ARC is only part of the iOS SDK at the moment. If you're a Mac developer, that won't be an option.
so, in short, if you alloc/copy/retain, you have to release at some point before the pointer you used to alloc/copy/retain goes out of scope... and the rest is magic? (yes, I'll be sure to read the ARC guide you link to for the long answer)
@Dmitri: yes. Basically, if you use alloc, copy, mutableCopy, retain, or new, you will have to release or autorelease at some point. (Until you start using ARC.) I also suggest reading the Memory Management Programming Guide, which will explain this further.
@jtbandes: I'm pretty sure you're talking about something unrelated to what I said. iOS devs can use it on OS X, but Xcode 4.2 (which introduces the ARC compiler) is being withheld from Mac devs until September.
@Chuck: Ah, that's unfortunate. Well, at least clang's ARC documentation is public.
2

Just call -removeAllObjects. Objects added to an NSArray are retained by the array and released when they are removed.

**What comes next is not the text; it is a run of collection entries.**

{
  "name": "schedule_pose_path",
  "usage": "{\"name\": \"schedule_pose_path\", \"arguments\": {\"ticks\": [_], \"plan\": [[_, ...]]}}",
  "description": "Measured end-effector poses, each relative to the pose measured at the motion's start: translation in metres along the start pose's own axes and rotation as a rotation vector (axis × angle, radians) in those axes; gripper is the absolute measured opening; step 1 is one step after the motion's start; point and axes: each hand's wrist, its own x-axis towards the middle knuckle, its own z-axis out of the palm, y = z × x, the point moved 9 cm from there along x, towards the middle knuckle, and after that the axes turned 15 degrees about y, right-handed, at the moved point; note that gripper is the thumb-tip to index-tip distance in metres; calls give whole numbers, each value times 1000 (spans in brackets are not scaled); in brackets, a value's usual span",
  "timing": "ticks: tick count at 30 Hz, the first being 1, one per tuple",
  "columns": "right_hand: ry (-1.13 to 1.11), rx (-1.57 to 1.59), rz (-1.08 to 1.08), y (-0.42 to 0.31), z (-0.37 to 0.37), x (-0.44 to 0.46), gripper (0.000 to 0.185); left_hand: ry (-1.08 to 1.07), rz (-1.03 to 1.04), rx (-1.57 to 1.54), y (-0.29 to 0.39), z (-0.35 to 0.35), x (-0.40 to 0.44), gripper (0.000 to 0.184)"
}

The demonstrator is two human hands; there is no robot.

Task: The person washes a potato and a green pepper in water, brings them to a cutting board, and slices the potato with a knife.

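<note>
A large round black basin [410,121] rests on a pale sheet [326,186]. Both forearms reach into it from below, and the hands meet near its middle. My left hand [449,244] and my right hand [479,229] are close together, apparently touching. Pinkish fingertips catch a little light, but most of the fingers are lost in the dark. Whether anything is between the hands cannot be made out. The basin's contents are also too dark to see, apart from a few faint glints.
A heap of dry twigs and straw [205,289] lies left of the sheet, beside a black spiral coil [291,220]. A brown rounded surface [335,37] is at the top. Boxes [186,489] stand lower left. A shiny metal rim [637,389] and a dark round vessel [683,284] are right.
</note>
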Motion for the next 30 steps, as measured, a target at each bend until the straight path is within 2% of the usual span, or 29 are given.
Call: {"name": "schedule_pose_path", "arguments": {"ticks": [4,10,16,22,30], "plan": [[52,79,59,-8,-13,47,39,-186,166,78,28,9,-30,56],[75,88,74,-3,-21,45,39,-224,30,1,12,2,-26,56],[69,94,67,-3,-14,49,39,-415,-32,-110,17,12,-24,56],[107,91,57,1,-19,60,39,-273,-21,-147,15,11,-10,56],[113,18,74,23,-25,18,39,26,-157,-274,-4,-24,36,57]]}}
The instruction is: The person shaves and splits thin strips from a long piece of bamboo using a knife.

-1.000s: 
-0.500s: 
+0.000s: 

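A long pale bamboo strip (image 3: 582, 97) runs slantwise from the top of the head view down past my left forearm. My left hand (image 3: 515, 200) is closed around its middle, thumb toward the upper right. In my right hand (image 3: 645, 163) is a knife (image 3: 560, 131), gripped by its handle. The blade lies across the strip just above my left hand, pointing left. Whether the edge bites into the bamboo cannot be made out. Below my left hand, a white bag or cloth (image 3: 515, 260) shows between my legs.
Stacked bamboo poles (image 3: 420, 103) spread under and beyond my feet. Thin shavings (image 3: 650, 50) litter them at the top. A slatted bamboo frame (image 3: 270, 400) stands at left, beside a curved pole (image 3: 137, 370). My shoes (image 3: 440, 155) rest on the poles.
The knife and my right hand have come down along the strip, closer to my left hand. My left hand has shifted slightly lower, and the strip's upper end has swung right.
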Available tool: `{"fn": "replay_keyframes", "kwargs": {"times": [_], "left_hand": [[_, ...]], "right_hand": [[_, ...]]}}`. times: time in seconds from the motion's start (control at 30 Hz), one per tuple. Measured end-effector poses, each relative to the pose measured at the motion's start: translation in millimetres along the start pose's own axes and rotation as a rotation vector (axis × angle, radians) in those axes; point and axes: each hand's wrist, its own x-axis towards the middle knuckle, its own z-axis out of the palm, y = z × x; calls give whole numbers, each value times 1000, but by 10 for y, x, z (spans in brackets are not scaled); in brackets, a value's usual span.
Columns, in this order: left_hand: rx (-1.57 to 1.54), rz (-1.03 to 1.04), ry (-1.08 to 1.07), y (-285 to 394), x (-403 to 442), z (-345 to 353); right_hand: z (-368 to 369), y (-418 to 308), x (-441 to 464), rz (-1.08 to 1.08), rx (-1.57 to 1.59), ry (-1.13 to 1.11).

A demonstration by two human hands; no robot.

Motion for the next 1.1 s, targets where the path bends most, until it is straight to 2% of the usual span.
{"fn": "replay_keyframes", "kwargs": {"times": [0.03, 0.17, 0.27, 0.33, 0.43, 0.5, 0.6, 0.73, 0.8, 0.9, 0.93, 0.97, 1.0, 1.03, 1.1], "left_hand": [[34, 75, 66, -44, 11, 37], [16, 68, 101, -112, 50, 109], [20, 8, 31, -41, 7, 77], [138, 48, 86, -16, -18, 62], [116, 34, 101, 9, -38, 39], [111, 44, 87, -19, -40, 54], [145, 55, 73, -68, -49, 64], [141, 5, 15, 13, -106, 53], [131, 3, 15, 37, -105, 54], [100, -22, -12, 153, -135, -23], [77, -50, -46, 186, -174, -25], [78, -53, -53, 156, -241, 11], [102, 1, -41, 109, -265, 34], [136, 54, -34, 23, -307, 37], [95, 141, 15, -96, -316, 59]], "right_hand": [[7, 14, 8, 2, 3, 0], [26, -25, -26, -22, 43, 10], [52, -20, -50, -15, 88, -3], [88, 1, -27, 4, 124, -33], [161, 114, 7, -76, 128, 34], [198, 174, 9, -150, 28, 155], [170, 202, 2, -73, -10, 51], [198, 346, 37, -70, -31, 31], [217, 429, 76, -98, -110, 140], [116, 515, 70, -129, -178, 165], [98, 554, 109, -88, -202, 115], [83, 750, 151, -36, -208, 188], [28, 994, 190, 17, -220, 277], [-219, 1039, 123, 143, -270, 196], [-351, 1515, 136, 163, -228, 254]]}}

Note that if you create an object with +alloc you must also release it somewhere with a matching -release or -autorelease. It appears that you don't have one when you are creating your objects. Either:

MyItem *x = [[[MyItem alloc] init] autorelease];
[itemArray addObject:x];

or

MyItem *x = [[MyItem alloc] init];
[itemArray addObject:x];
[x release];

will work.

5 Comments

So... does that mean any time a pointer to an object is allocated, the reference count goes up, and any time the pointer gets de-allocated the ref count is decremented? For example, if I have a pointer local to a function, the ref count for that object goes up until the function returns and the pointer is popped off the stack? I was brought up as a C coder, so I find it hard to believe in this kind of magic.
No, it's more manual than that, and the rules are conventions, not magic. The reference count is incremented when -retain is called and is decremented when -release or -autorelease are called. Simply assigning an object to a pointer has no impact on the reference count. By convention, methods with names that begin with "new", "alloc", or "copy" return objects that have already had their reference counts incremented for you, meaning that you are obligated to balance those method calls with matching releases.
Other methods that return objects will typically return an object that has already been both retained and autoreleased, so it will survive until the end of the current runloop, and you need not worry about releasing it. If you want to keep an object like that around, you will have to retain it.
Note that Apple has introduced a new feature with Lion and XCode 4.1, Automatic Reference Counting (or ARC), whereby the compiler takes care of inserting retains and releases for you, which makes the code look and behave like exactly the magic I just told you doesn't exist. :)
Oh. so the addObject function is the thing that's retaining... so getting used to this must be a matter of trusting the API writers and reading the docs for the functions you're using and knowing their conventions...
1

The 'add' group of methods on NSArrays retain the objects you pass in, and the remove 'group' of methods release them, so you are ok using your second method. Your first method actually (sending release to each object then calling removeAllObjects), will most likely result in a BAD_EXEC_ACCESS exception being thrown.